Every line from the start of the records below to the line containing "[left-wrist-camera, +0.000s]" should be retyped exactly, that line included, and no others.

· · · · ·

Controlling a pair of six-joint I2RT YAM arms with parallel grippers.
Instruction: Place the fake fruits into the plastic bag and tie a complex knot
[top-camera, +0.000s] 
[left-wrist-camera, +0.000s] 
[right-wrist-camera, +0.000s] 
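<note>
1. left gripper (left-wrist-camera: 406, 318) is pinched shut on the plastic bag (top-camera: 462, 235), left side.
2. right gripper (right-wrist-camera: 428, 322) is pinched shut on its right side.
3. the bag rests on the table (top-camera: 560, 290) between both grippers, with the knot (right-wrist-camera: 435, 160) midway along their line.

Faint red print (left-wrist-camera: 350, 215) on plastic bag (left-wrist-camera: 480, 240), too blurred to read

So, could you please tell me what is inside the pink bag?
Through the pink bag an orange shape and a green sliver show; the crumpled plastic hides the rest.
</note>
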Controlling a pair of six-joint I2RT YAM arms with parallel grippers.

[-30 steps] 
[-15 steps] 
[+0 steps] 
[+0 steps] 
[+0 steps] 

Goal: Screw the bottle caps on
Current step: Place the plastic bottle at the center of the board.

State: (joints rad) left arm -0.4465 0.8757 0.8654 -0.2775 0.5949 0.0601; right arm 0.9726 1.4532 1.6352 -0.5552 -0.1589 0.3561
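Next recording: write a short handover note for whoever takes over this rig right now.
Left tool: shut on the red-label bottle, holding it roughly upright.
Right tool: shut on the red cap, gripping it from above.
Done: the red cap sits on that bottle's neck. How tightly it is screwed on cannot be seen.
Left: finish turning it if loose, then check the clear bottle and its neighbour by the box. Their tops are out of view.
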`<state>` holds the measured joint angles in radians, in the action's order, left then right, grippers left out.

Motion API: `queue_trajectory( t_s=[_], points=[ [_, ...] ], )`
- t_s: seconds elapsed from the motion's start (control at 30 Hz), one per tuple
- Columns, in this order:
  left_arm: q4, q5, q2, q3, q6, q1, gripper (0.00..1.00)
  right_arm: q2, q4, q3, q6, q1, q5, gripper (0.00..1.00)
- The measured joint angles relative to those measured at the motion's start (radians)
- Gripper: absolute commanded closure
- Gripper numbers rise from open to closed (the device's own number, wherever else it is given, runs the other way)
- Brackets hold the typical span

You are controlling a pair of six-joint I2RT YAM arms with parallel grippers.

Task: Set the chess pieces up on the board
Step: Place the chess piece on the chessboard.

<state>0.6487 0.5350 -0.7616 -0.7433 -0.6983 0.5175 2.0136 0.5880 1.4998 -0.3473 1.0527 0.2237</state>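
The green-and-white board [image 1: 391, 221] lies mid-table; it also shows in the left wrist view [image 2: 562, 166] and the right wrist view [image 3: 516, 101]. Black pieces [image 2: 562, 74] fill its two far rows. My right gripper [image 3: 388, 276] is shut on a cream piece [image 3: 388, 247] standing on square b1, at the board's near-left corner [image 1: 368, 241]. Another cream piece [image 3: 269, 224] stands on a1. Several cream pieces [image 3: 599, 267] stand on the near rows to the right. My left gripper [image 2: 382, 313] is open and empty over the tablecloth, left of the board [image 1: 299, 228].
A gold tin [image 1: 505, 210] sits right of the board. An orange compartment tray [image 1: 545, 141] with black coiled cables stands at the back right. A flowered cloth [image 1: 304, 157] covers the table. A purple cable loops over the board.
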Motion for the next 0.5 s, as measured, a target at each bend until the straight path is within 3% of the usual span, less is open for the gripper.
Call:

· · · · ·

▶ _Solution for this problem_
Controlling a pair of six-joint I2RT YAM arms with parallel grippers.
Instruction: Place the fake fruits into the plastic bag and tie a complex knot
[top-camera, +0.000s] 
[left-wrist-camera, +0.000s] 

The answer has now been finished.